La ferme abattoir d'Anderlecht, une agriculture du futur

Le site des abattoirs d’Anderlecht un lundi matin, c’est le lendemain de la veille. Tous les volets des commerces sont clos. Pourtant, à l’entrée du bâtiment Foodmet, une foule de badauds s’agglutine. La presse est conviée à une visite plutôt inhabituelle pour les abattoirs d’Anderlecht: celle de serres et de cultures de légumes en terrasses.

Deux volées d’escaliers plus tard, nous nous retrouvons sur le toit du Foodmet face à une mer de verdure: de jeunes pousses de salades, courgettes, basilic, persil, coriandre, mûriers, myrtilliers, framboisiers. Ils sont cultivés en pleine terre. Une terre acheminée par dizaine de tonnes pour recouvrir le toit du bâtiment Foodmet. L’architecte et concepteur du projet, Steven Beckers, nous explique qu’il a fallu bien des couches d’isolants successifs pour obtenir 2 000 m2 de jardins sur des toits: une protection Derbigum pour assurer l’imperméabilité du toit, une couche pour empêcher les racines des plantes de percer et un système équivalent à des coquilles d’œufs pour retenir l’eau. A terme, ce jardin alimentera plusieurs restaurants locaux et des commerces bruxellois.

Mais nous ne sommes pas au bout de nos surprises. Un peu plus loin, face à une armada de panneaux photovoltaïque, des serres. D’un côté des plants de tomates reposant sur un substrat. De l’autre des bassins d’eau contenant des alevins de bars rayés. Tomates et bars sont interdépendants puisqu’ils sont les composantes essentielles de l’aquaponie. L’aquaponie est la combinaison de la culture hydroponique (culture hors sol alimentée en nutriments par l’eau) et de l’aquaculture (pisciculture). Comment ça marche? Exactement, comme les Chinois et les Mayas le pratiquaient déjà il y a plus de 1 000 ans. Les plantes se nourrissent de l’eau enrichie par les engrais (les déjections) des poissons.

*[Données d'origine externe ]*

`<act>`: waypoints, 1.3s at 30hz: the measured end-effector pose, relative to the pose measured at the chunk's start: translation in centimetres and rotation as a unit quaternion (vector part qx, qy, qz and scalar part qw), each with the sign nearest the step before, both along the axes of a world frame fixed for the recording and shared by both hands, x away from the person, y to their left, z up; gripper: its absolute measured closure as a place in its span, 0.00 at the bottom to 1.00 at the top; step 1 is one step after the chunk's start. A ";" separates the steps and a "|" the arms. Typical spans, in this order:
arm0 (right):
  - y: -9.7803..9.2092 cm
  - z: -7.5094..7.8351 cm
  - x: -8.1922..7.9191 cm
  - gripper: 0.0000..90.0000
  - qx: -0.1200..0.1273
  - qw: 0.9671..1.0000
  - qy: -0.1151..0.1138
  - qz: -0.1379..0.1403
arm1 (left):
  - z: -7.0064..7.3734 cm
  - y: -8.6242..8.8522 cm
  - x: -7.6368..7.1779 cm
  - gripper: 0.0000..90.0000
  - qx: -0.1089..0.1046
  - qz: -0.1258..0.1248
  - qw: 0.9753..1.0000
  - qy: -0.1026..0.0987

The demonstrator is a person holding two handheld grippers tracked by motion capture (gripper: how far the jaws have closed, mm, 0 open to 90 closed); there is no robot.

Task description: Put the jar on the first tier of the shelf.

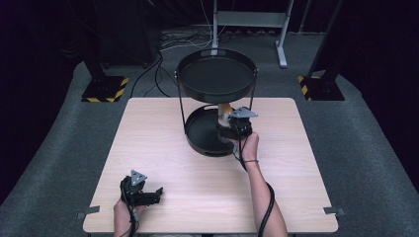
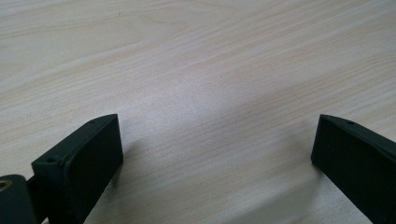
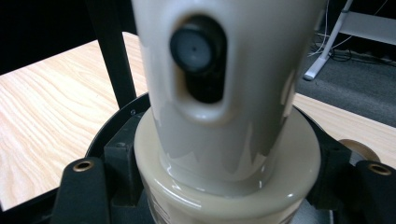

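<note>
A cream-coloured bottle with a dark nozzle set in an oval opening stands upright over the lower black tray of a two-tier stand. My right gripper is shut on the bottle's wide collar, one jaw on each side. From above, the right gripper sits at that tray's right side, with the bottle under the upper tray. My left gripper rests open near the table's front left. Its jaws stand wide apart over bare wood, holding nothing.
The stand's thin black posts rise at the tray's sides, and one post is close on the left of the bottle. A tan round object lies just right of the bottle. Beyond the light wooden table are grey floor, cables and metal frames.
</note>
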State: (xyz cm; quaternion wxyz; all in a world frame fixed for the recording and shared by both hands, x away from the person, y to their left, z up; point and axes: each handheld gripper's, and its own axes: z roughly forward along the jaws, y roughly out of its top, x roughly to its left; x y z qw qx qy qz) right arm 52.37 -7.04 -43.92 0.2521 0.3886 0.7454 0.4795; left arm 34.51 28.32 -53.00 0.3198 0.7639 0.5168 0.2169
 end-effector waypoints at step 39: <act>1.5 -3.0 2.3 0.33 0.008 1.000 0.010 -0.006 | 0.0 0.0 0.0 0.02 0.001 -0.001 1.000 0.000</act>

Le principe est le même dans ces serres, juste un peu plus complexe. Ici, deux systèmes de recirculation fonctionnent en boucle fermée où les poissons et les plantes sont reliés par un filtre biologique. Le bio-filtre purifie l’eau des poissons et est complété par un apport quotidien d’eau douce de 5% de renouvellement dont l’équivalent en l’eau naturellement fertilisée est prélevé pour nourrir les plantes. Les milliards de micro-organismes du bio-filtre transforment l’ammoniaque produit par les poissons, en nitrite puis en nitrate pour être directement absorbé par les racines des plantes.

"C’est une première mondiale" affirment ses concepteurs. C’est vrai la ferme abattoir de Bruxelles construite au cœur du site des abattoirs d’Anderlecht est une première car elle combine plusieurs concepts novateurs: la culture de légumes en pleine ville sur des toits et une culture aquaponique.

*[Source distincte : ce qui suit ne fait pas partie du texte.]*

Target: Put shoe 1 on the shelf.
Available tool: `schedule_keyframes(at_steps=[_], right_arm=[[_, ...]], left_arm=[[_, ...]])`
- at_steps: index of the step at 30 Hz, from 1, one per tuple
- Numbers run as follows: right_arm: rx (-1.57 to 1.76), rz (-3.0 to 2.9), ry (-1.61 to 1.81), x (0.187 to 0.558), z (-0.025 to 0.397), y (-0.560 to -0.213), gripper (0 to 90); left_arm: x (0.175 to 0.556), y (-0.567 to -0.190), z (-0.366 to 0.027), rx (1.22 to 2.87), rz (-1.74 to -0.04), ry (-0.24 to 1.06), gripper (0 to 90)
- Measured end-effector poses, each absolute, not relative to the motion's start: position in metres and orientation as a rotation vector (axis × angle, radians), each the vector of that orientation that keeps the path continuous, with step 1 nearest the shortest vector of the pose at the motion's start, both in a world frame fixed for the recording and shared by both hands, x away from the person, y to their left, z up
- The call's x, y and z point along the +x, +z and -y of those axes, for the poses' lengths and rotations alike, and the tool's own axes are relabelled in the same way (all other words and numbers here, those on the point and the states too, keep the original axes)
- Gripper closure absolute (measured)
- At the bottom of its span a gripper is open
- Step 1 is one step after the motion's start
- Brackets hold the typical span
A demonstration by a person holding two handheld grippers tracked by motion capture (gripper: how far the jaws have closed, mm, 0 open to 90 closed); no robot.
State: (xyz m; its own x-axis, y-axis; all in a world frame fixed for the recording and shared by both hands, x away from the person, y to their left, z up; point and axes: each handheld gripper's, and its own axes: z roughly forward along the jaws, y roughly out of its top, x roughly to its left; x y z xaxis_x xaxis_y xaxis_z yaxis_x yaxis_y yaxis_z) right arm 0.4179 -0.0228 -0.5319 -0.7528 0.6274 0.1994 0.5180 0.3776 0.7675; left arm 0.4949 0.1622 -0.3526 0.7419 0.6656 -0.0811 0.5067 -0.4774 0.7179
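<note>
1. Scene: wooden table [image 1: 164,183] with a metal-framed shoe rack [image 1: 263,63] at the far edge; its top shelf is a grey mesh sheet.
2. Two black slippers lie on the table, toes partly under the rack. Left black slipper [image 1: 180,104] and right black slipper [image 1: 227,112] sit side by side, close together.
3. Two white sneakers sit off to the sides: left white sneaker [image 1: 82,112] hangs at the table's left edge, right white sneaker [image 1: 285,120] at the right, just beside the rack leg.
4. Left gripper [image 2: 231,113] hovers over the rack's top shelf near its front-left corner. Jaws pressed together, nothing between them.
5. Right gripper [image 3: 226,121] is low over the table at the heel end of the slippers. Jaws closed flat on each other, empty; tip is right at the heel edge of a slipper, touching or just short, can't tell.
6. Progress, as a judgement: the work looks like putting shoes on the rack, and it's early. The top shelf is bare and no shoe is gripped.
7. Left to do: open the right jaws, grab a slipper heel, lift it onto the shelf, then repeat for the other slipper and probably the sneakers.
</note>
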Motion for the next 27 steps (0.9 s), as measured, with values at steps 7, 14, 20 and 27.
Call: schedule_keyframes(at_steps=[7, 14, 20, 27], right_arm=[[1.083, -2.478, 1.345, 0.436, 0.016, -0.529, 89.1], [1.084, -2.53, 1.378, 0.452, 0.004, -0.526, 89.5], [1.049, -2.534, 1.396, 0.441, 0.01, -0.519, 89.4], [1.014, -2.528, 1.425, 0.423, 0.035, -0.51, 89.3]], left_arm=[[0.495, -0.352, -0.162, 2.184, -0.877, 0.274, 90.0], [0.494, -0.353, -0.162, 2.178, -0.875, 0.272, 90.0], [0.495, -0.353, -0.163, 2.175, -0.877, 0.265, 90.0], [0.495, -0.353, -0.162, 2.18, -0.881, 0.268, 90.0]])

La ferme abattoir d’Anderlecht combine aussi un système d’énergie circulaire. Pour pouvoir produire toute l’année, la pompe à chaleur de la ferme capte la chaleur produite au rez-de-chaussée par les énormes chambres froides et les frigos des boucheries et détaillants du Foodmet.

La ferme récupère l’eau de pluie qui ruisselle sur le toit de ses serres et dispose également d’un puits creusé à 70 mètres dans le sous-sol de la ville.

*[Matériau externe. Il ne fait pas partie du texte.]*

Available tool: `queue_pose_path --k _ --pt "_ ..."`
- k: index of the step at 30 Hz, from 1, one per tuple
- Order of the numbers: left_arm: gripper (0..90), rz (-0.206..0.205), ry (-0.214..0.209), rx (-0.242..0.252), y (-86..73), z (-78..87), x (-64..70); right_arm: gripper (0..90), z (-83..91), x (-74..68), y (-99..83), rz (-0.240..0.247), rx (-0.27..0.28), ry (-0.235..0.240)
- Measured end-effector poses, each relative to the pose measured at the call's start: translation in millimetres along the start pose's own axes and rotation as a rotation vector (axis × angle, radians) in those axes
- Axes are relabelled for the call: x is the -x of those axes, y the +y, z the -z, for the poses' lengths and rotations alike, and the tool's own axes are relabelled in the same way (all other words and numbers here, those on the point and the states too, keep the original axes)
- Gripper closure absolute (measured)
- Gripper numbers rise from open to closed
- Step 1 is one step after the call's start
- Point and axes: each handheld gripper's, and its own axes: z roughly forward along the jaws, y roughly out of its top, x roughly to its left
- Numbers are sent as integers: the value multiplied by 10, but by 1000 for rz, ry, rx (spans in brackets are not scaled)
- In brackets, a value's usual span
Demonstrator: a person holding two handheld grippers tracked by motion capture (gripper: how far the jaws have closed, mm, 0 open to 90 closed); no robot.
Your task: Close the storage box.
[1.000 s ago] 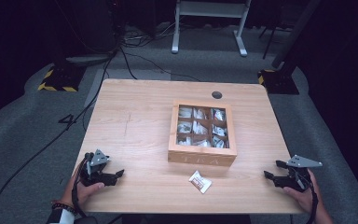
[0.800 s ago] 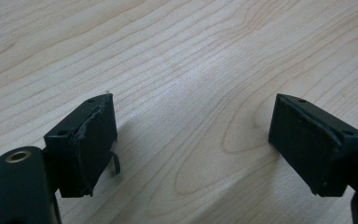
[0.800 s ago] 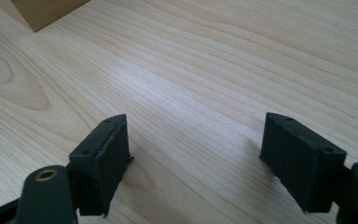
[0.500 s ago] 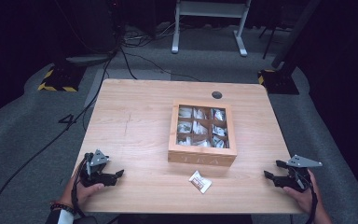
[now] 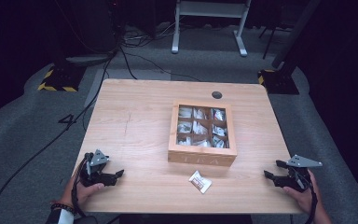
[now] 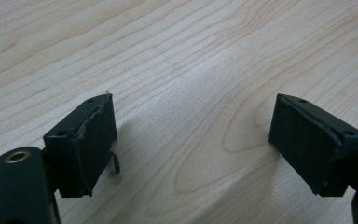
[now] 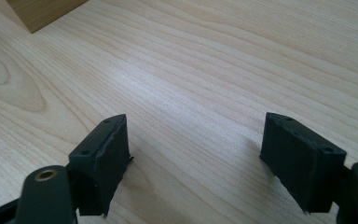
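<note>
Evidently nothing is grasped yet: both grippers, left [image 5: 113,176] and right [image 5: 271,176], rest wide-fingered at the bench's near corners; the tea packet [image 5: 200,181] by the near edge must be reached next.

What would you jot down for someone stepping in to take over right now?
Left gripper: jaws open, empty, low at the table's near left corner.
Right gripper: jaws open, empty, at the near right edge.
Tea box: centre-right, clear lid shut, sachets in its compartments.
Loose tea sachet: lies on the wood just in front of the box.
Done: nothing gripped yet.
Left: probably pick up the sachet and deal with the box.
</note>
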Motion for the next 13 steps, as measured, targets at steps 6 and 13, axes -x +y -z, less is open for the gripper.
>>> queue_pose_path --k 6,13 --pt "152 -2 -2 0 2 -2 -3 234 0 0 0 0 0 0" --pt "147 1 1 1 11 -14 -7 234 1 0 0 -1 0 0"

Il faut dire qu’un système d’aquaponie consomme en moyenne 200 fois moins d’eau qu’un système classique d’aquaculture puisque l’eau est en grosse partie recyclée.

Bigh, c’est le nom de cette ferme urbaine qui n’est pas encore prête à alimenter toute la ville de Bruxelles en fruits et légumes pour toute l’année. 15 tonnes par an de tomates seront produites à terme. 2 700 pots / semaine d’herbes aromatiques ainsi que 35 tonnes de bar rayé par an. Mais c’est une belle solution pour rentabiliser les six millions de toitures plates à Bruxelles.